This one is a pitch perfect illustration of the foolishness that is the premise green energy can compete with natural gas. It has to do with the City of Medicine hat, Alberta, which is located roughly halfway between Calgary and Helena, Montana. It has a population of 63,000+ folks and is known as “The Gas City” because of tremendous natural gas reserves under it. Just six years ago, the city blew through $6 million of its taxpayers’ money plus another $3 million each from the province and federal government to build a concentrated solar thermal facility. It was, at the time, “expected to generate enough energy to power 150 homes per year and is one step towards reaching the city’s goal of relying on renewable energy for 25 per cent of its electricity by 2025.” But, last year it was already done as in kaput.

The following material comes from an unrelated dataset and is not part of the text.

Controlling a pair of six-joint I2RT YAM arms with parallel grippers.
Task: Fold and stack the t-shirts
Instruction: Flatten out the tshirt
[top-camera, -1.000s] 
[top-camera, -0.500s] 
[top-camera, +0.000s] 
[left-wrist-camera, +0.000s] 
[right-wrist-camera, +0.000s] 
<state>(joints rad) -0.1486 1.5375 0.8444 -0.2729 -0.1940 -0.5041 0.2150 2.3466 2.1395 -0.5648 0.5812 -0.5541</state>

The odd thing, although not so surprising in the world of green ideology, I suppose, is that it was well known, long before any money was thrown away, that the thing made no sense whatsoever and was nothing but green virtue signaling with other people’s money (emphasis added).
City officials in Medicine Hat, Alta. say it was easy to find money for the city’s new solar-thermal power project.
The project, which was announced on Wednesday, will see one megawatt of power generated a year for the price of $9 million.
Deputy Mayor Ted Clugston admitted that makes zero economic sense. But he said city council thought the green project was morally the right thing to do.
The provincial and federal governments — which each kicked in $3 million — agreed.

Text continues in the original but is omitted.